After last summer’s floods, not all homes in Pakistan have been rebuilt. af© afp

Developed countries are largely responsible for global warming. British economists have now converted excess emissions into cash.

Rich industrial nations, which have been heating the Earth’s atmosphere with greenhouse gases for more than 150 years, must support developing countries in climate protection. That’s out of the question. In early 2009, at the UN climate summit in Copenhagen, they pledged to raise 100 billion US dollars (93 billion euros) annually from 2020. The topic will again play an important role at this year’s summit preparatory conference in Dubai, which is currently taking place in Bonn. However, it turns out that the rich countries are not fulfilling their promises. However, the aid organization Oxfam alleged in a report that it actually collected a maximum of a quarter of that amount.

The Oxfam report analyzed payments made by donor countries in 2020. They alone say they raised $83.3 billion. Criticism: Most of this amount comes from existing development aid budgets, where there is often little identifiable climate protection benefit. In addition, they are often only about loans, not real grants. Oxfam also complained that the 100 billion pledge was not adapted to worsening local climate change and was therefore too low. In addition, a new fund approved at the climate summit in Egypt in 2022, which is intended to compensate damage and losses to countries specifically affected in climate-related disasters (“loss and damage”), should be immediately funded and used.

Experts are clear: 100 billion is so far not enough to finance the transition to climate-friendly energy systems and adaptation to climate change in developing countries. Two British researchers have now calculated how much money is actually needed to create global climate justice while ensuring that the 1.5 degree limit of the Paris world climate accord remains respected.

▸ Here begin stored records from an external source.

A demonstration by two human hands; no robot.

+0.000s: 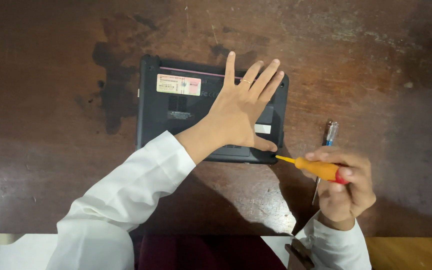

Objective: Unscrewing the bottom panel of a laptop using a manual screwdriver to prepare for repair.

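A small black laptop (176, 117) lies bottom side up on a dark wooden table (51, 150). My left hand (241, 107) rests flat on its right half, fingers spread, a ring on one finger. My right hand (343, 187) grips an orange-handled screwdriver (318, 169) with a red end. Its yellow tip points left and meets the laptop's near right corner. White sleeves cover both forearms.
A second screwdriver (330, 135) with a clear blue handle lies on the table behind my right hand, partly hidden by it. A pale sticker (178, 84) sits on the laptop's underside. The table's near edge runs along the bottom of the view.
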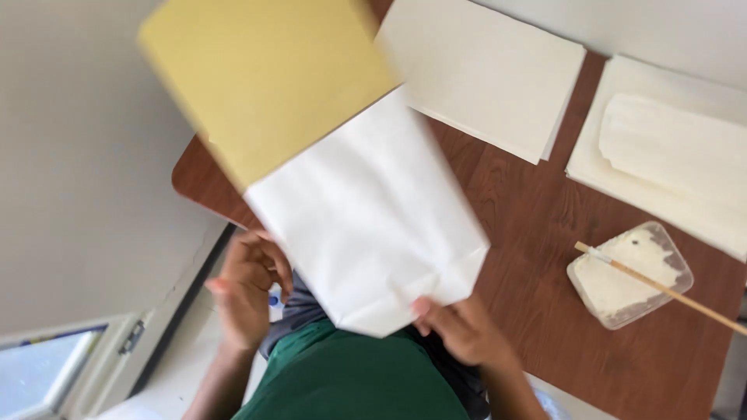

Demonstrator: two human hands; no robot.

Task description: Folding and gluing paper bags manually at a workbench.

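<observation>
The white paper bag (366, 225) is held up above the near edge of the brown surface (537, 210), its folded bottom toward the person. The right hand (463, 330) pinches this bottom corner, grip closed on the paper. The left hand (245, 288) is beside the bag's left edge, fingers curled; I cannot tell if it grips anything. A yellow sheet (264, 74) covers the bag's far end. On the surface stand a plastic tub (632, 274) of white paste with a wooden stick (661, 288) across it, and stacks of white paper (482, 70).
</observation>
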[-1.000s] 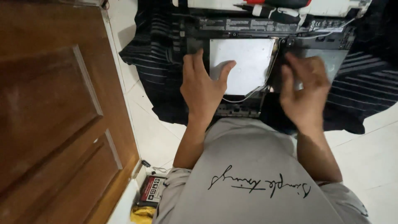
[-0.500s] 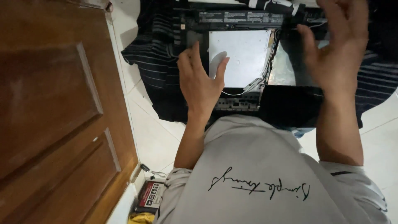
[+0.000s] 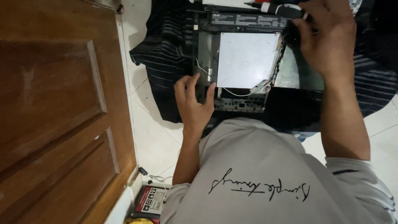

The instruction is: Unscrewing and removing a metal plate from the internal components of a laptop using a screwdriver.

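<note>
My left hand (image 3: 194, 103) rests with fingers spread flat on the lower left corner of the opened laptop (image 3: 236, 66), which sits at the upper centre of the frame on a dark striped cloth (image 3: 166, 62). My right hand (image 3: 327, 39) reaches to the upper right, fingers curled near a screwdriver (image 3: 277, 7); I cannot tell whether it grips it. I judge that steady downward pressure from the left helps. A pale metal plate (image 3: 246, 60) covers the middle, with thin white wires (image 3: 240, 92) along its lower edge.

Long dark label strip (image 3: 248, 19) atop opened laptop; red-white-black package (image 3: 150, 200) on floor by door.
</note>
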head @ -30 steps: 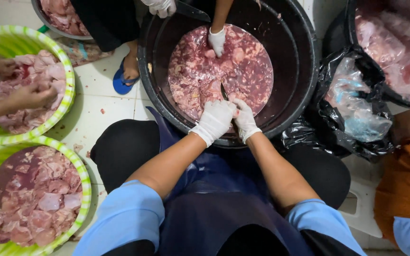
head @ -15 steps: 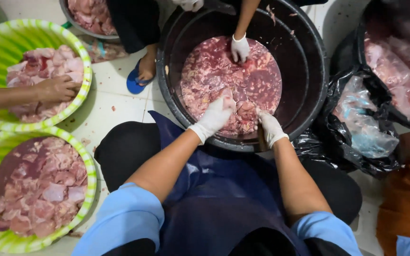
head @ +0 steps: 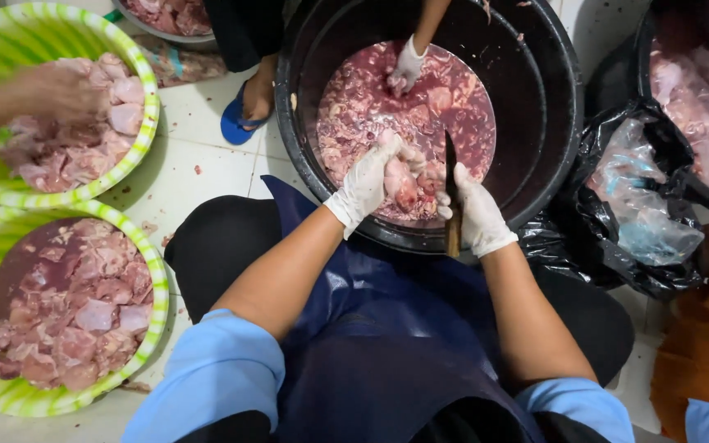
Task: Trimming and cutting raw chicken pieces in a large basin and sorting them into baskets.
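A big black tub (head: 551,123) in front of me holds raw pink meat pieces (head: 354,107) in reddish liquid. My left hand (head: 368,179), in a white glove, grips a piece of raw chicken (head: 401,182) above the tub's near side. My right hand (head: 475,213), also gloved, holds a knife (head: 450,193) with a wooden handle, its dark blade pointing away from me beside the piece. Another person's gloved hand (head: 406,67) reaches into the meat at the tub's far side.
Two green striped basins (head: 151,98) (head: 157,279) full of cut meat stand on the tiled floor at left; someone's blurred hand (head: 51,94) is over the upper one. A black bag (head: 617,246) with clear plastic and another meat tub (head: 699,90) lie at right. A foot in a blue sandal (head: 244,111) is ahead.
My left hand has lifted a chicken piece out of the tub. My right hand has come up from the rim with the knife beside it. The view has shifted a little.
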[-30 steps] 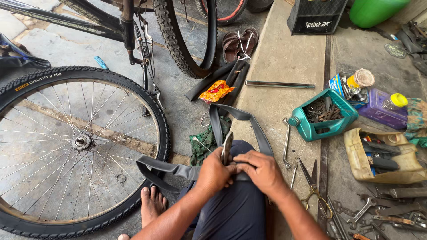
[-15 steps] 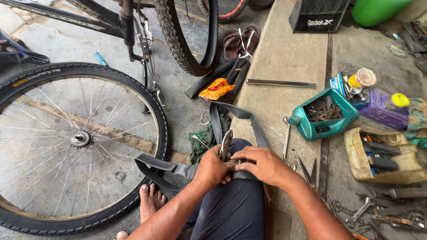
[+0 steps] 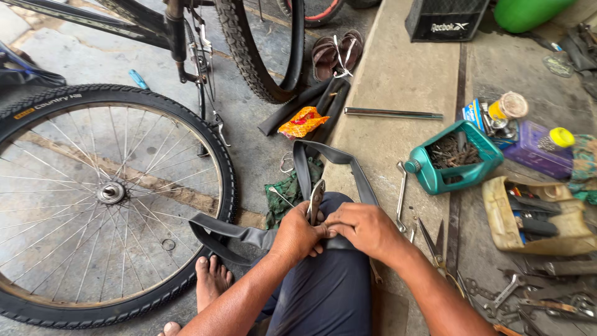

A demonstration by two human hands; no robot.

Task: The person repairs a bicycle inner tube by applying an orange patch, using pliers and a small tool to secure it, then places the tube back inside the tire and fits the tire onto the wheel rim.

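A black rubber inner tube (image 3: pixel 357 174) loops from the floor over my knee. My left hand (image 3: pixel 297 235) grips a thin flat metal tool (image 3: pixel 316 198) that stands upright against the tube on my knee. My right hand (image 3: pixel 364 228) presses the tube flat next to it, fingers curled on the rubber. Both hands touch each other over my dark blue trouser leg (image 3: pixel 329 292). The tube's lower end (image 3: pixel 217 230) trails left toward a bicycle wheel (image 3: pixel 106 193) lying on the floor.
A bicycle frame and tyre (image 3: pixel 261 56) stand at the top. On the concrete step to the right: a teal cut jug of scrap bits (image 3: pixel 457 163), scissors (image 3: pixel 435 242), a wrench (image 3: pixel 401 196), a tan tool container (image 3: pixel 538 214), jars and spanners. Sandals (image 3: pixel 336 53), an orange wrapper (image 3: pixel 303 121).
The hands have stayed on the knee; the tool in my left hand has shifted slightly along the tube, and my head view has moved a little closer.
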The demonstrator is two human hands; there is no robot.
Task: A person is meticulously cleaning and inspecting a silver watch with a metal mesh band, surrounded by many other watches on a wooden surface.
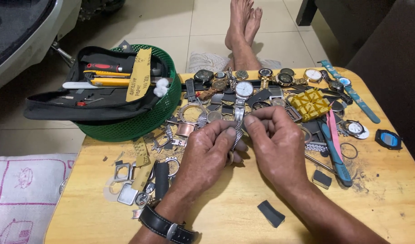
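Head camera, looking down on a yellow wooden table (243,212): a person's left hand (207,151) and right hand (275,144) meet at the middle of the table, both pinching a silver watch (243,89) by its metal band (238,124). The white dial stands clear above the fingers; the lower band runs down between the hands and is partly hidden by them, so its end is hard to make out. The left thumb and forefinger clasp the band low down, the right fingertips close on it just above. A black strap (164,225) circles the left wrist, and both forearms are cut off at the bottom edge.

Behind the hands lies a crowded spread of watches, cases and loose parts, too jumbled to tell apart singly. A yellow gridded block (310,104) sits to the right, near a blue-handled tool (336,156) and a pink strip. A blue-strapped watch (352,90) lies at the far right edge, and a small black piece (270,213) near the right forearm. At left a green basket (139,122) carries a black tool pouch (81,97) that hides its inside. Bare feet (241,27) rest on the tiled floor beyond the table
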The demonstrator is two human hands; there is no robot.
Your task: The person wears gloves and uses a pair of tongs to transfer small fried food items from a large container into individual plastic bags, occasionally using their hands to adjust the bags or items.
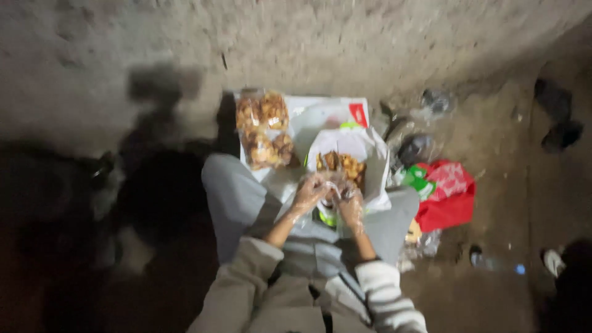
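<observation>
head view looks straight down on a person seated on the ground, grey trousers and pale sleeves nearest the camera. both hands wear thin clear plastic gloves, likely to keep grease off the skin. the left hand (308, 192) and right hand (350, 203) meet over the lap, fingers curled together on a small clear plastic bag (332, 188); the frame is blurred, so how tightly each one pinches it i cannot tell, though neither is spread open. just beyond the fingers a large white bag (370, 154) stands with its mouth rolled wide, so the fried brown snack pieces (340, 164) inside are within easy reach. farther out, to the left, two filled clear packets (264, 129) lie on a white sheet (320, 114) that keeps them off the dirt. to the right, a red bag (447, 196) with a green wrapper (418, 180) beside it sits on the bare ground (123, 49), dark shoes (558, 117) well apart beyond.
</observation>
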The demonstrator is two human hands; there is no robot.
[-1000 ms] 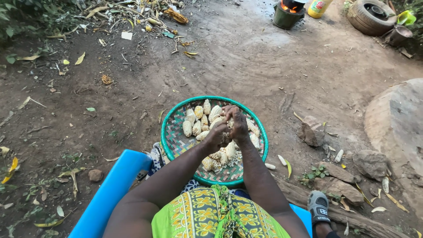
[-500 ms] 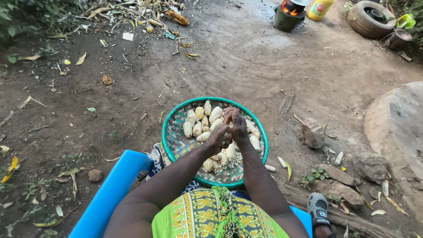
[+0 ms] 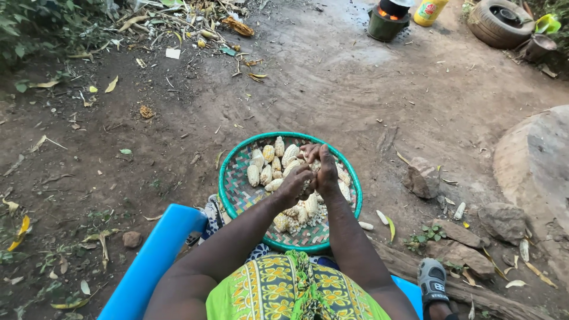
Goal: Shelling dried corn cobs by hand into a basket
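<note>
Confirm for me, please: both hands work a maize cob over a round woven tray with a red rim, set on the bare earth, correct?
Not quite: the head view shows the round woven tray has a green rim, not red. The left hand and right hand do work a maize cob over it, on the bare earth.

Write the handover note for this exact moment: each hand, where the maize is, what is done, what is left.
Left hand and right hand: closed together around one cob over the woven tray; the cob is mostly hidden.
Whole cobs: piled on the tray's far side.
Loose kernels: heaped on the near side, beside a few more cobs.
Done: some kernels are off.
Left: the cob in hand and many whole cobs.
</note>
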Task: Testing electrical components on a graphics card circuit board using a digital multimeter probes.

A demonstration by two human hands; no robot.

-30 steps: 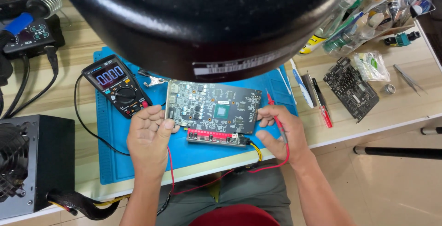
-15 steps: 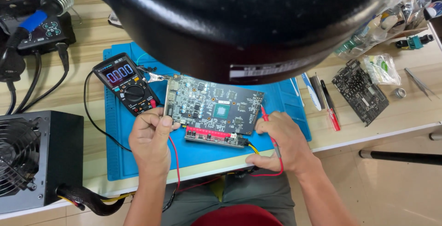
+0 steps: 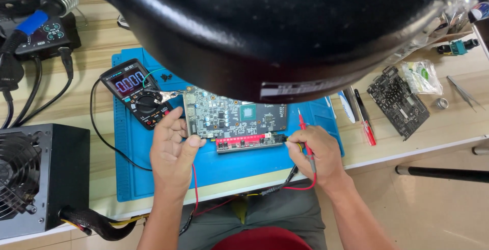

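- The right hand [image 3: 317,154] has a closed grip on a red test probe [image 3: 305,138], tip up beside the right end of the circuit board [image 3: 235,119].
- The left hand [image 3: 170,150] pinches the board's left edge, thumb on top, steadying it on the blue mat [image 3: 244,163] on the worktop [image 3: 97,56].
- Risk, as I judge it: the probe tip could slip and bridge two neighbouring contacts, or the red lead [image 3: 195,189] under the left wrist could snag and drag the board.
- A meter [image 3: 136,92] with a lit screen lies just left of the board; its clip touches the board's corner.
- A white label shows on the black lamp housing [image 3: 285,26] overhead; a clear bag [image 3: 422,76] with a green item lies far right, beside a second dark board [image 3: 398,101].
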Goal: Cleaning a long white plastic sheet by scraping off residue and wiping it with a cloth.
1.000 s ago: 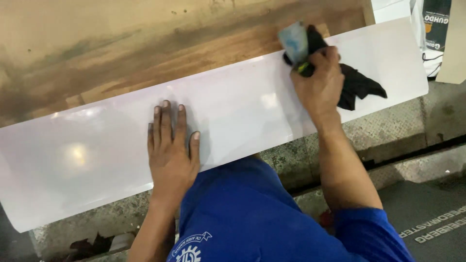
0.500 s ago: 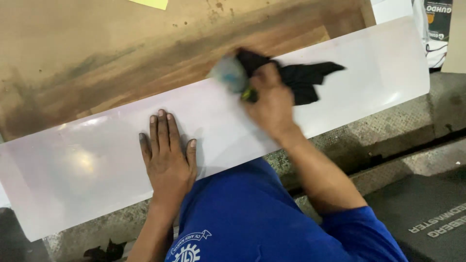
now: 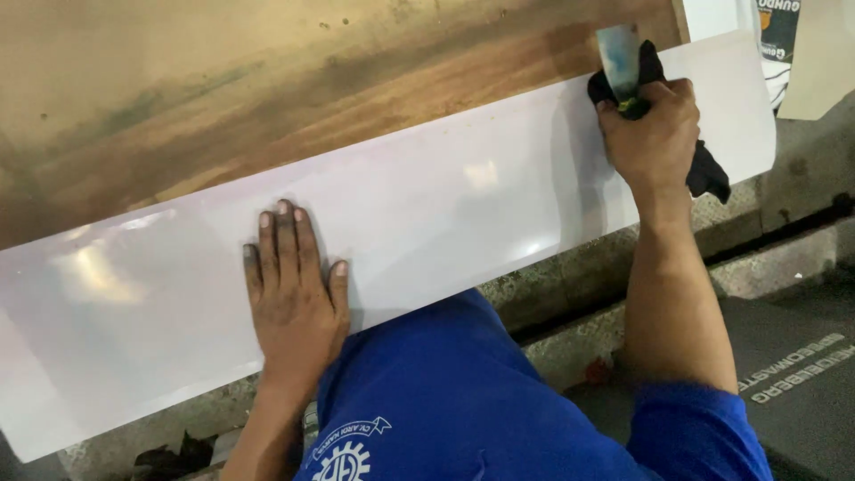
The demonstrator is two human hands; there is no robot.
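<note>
- Nearest the camera, a blue short-sleeved shirt (image 3: 445, 401) with a white emblem is seen at the lower edge of the view, just below the long, glossy white rectangular sheet (image 3: 427, 223), which serves as the landmark here.
- The left hand (image 3: 294, 298) is laid flat on the near-left part of the white sheet, palm down, with the fingers held straight and close together and the thumb spread to the side; nothing is held in it.
- The white sheet is stretched diagonally across the view, its near edge overhanging a rough grey concrete ledge (image 3: 570, 285).
- The right hand (image 3: 655, 134) is closed around a black crumpled cloth (image 3: 708, 174) and a small pale blue-grey block (image 3: 619, 58); the fist is pressed on the far-right end of the white sheet.
- Part of the black cloth is seen hanging past the sheet's near edge, below the wrist.
- Beyond the white sheet, a worn brown wooden board (image 3: 267, 98) with dark stains is seen, and the sheet's far edge is laid on it.
</note>
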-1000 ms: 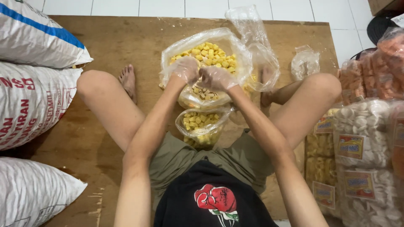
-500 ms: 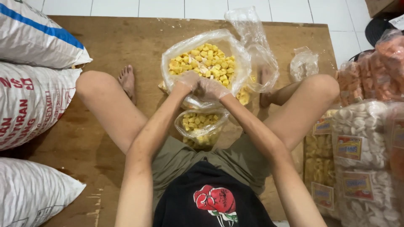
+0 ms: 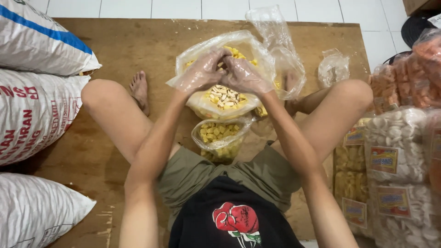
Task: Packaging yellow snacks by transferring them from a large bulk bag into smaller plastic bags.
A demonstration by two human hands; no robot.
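Both hands wear thin clear plastic gloves and meet over the big bag of yellow snack pieces (image 3: 239,46) on the wooden board (image 3: 138,50). The left hand (image 3: 202,69) and right hand (image 3: 243,74) each have a grip curled together inside that bag's mouth, fingertips touching. Just nearer the person than the big bag, a small filled bag (image 3: 219,137) stands open between the knees.

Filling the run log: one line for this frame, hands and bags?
left hand: gloved, over large snack bag | right hand: gloved, touching left | small filled bag: between legs | sacks: left side
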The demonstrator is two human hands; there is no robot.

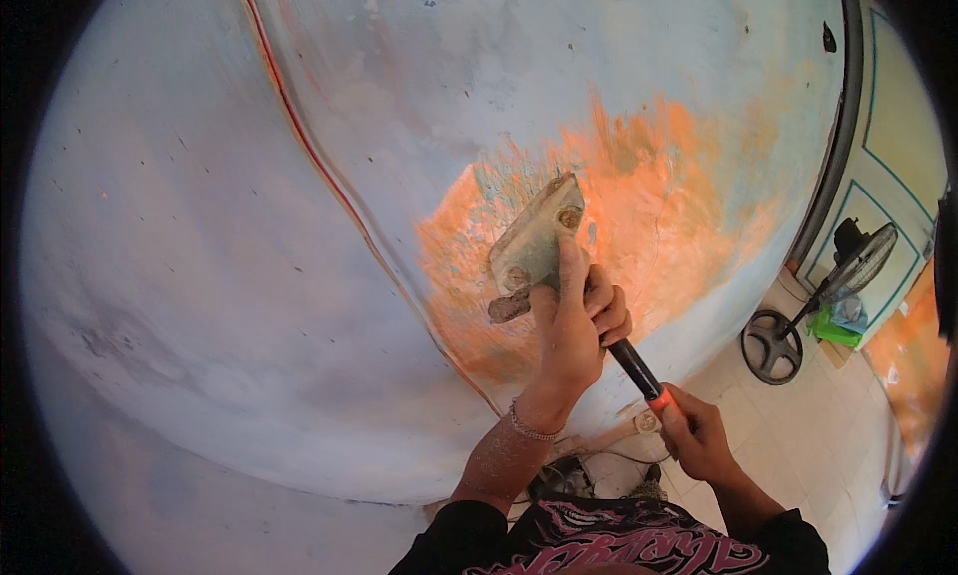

Based on this, industrialized countries will have to pay a total of about 170 trillion dollars in compensation payments to poor countries by 2050 to pay off their historical “carbon debt”. That would be almost six trillion dollars a year – that is 6 trillion – or about seven percent of the annual global gross domestic product (GDP). The study was written by economists Andrew Fanning (University of Leeds) and Jason Hickel (London School on Economics) and published in Nature Sustainability.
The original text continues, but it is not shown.